*Todos os nomes usados neste post são fictícios para privacidade dos personagens.
'Estou desmotivada a escrever' - essa foi a primeira frase que escrevi para esse post, há alguns dias. De forma estranha, eu tinha escrito só isso e não consegui desenrolar mais nada.
Por mais que a gente tente, não dá para ser forte todos os dias, todas as horas. Mesmo as pessoas que mais estão apegadas a Deus - ou a qualquer 'força superior' que acreditam dar-lhes força - às vezes cedem. É humano. É natural. Não é estranho. Estranho, sim, é ver pessoas reclamando por pouca coisa, todo o tempo. Digo, não sou ninguém para julgar o que vai de bom ou ruim na vida de uma pessoa. Mas, por coisas que vejo, ouço, leio, não tem como parar e pensar "poxa, se Fulano soubesse o que Ciclano está passando, não iria reclamar disso".
Dou um exemplo. Eu estava triste por aqui. Acredito que a forma como fui educada, na cultura em que cresci, com as pessoas que vivi, tenham feito eu ver tanta coisa diferente aqui nos Estados Unidos que me entristeceram, enojaram, chatearam. Mas, talvez, não por serem coisas erradas, mas simples e unicamente diferentes das quais eu estava acostumada. Contudo, me deixei levar pela inconformidade e tive uma hard time. Hard time? Pensava eu. Chegou um Sábado e, no caminho para a igreja, me contam a seguinte história: Jessy é uma jovem de 24 anos que, por algum tempo, sofreu mal-trato de um ex-namorado. De "simples" xingamento à perseguição e violência física. Jessy foi resgatada por um agente do Governo, que providenciou casa-refúgio a ela e todo o cuidado necessário para que o ex-namorado não a encontrasse novamente. Por fim, Jessy começou a namorar Jack, quem a resgatou. A diferença etária entre eles é de 20 anos. A mãe de Jessy morreu há seis anos. O pai, foi para um centro de reabilitação de usuários de álcool e drogas. A irmã, de 22 anos, não faz nada na vida além de se envolver com muitos homens, bebidas alcoólicas, ir a festas e ficar bêbada em casa. Para quem sobrou hospedá-la? Claro, para Jessy e Jack.

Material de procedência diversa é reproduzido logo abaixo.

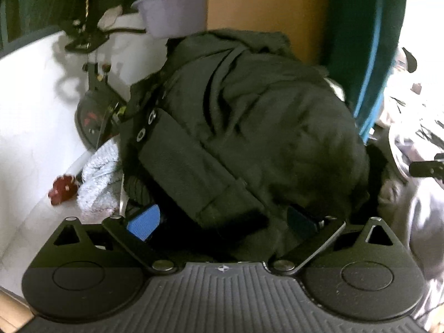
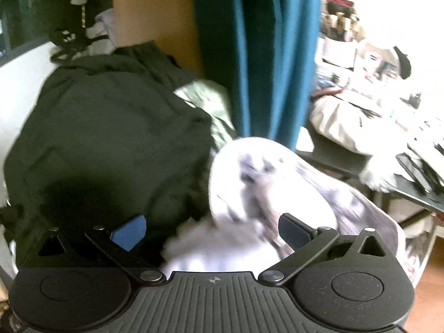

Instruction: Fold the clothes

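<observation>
A dark green jacket point(image 1: 249, 116) with metal snaps lies heaped on a white surface point(image 1: 30, 127). My left gripper point(image 1: 222, 220) is open wide right at its near edge. The dark cloth sags between the two blue-padded fingers point(image 1: 144, 222), and they do not pinch it. In the right wrist view the same jacket point(image 2: 105, 138) fills the left side. Beside it is a blurred white and lilac patterned garment point(image 2: 263, 188). My right gripper point(image 2: 212, 231) is open, with that pale garment bunched between and ahead of its fingers.
A grey towel point(image 1: 97, 177) and a small red object point(image 1: 62, 190) lie left of the jacket. Behind it are a lilac bowl point(image 1: 172, 11) and a black stand point(image 1: 94, 116). A teal curtain point(image 2: 255, 55) hangs at the back. A cluttered desk point(image 2: 388, 127) is at the right.
</observation>
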Demonstrator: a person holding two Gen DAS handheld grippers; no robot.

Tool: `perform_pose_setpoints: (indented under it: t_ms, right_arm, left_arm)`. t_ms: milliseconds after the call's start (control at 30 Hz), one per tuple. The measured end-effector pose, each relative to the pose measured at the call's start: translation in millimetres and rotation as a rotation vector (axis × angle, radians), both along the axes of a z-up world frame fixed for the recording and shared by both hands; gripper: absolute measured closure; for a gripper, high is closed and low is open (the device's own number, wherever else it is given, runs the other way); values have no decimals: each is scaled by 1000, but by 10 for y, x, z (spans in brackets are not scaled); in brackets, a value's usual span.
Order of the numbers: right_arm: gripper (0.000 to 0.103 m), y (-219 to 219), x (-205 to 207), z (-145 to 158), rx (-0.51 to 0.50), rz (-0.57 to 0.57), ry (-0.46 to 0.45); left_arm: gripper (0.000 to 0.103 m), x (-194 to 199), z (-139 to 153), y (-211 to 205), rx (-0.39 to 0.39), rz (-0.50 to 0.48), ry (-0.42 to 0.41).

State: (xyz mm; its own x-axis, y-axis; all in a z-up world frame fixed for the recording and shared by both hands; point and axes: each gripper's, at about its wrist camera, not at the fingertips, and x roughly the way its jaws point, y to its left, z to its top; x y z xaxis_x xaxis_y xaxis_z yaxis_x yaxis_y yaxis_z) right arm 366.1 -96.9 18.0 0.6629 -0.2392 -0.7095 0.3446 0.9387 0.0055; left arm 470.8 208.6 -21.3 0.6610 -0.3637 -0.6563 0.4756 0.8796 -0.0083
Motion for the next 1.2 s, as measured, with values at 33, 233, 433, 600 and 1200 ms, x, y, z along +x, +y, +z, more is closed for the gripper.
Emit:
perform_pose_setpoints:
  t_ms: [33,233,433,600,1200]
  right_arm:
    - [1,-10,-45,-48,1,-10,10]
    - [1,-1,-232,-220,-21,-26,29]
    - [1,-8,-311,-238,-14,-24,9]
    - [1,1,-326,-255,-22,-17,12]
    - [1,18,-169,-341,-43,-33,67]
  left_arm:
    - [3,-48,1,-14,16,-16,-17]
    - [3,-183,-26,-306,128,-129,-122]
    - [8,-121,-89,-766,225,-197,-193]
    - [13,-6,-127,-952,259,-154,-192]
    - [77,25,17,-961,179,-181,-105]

Na Quarta que antecedeu o dia em que fiquei sabendo disso, a irmã-problema de Jessy usou drogas, ficou altamente alterada, chocou-se contra uma árvore por alguns minutos, ficou terrivelmente machucada, se envolveu em briga com um policial, teve pedido de cárcere, foi ao Hospital para ser tratada antes de ir para a cadeia. Ah! Enquanto na briga com o policial, ela fez-se passar por Jessy, que hoje também trabalha para o Governo Americano. No hospital, continuou dizendo ser Jessy, e as pessoas acreditaram, pois ela não portava ID. Até que Jack foi acionado e foi ao hospital. Lá, recebem a notícia de que ela estava com dois meses e meio de gestação. E eu achando que eu era quem estava tendo hard time. Não bastando o turbilhão de coisas que estava acontecendo, Jessy and Jack tiveram um problema com o aquecedor da casa deles, e tiveram de tomar banho frio durante dias de baixa temperatura.

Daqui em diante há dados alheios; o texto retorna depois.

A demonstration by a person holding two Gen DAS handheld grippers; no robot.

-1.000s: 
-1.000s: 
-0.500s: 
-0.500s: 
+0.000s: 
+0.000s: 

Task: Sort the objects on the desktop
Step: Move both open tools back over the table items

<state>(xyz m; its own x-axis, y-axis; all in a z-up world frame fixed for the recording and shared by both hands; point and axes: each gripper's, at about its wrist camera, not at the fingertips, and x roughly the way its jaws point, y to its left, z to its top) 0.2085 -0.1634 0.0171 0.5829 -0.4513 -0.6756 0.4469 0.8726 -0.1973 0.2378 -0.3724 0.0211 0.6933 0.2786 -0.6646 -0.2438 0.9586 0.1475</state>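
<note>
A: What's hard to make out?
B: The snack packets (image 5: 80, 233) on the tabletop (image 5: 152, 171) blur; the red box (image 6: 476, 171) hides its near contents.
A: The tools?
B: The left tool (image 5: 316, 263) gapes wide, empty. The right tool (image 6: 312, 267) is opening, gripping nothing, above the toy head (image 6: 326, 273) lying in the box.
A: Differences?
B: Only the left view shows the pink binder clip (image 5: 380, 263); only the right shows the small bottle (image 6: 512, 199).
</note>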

Enquanto eu ouvia cada detalhe da história, sentia meu coração apertar cada vez mais, e pensava quão egoísta e miserável eu estava sendo. Jessy and Jack mesmo me reportaram tudo.
A verdade é simples e clara: até que venhamos a saber sobre esse tipo de história, não valorizamos a nossa vida e não ignoramos o que, de fato, não tem valor. Ou estou mentindo?
Quem me acompanha no Facebook, pode ter notado que eu postei esta semana algo sobre querer escrever no Diário pela última vez. Eu estava, mesmo, desmotivada a continuar escrevendo. Escrever é uma das paixões que tenho, mas que começou a ser traída de forma triste por coisas que deixei me abalarem sem ter real razão. Contudo, recebi algumas mensagens um tanto quanto incentivadoras, e aqui estou mais uma vez.
A minha vida por aqui tem sofrido muitas mudanças, e gosto disso. Na minha opinião, se não há mudança, há estagnação; e com estagnação, não há crescimento. Portanto, me resta olhar pelo lado brilhante delas e continuar a crescer.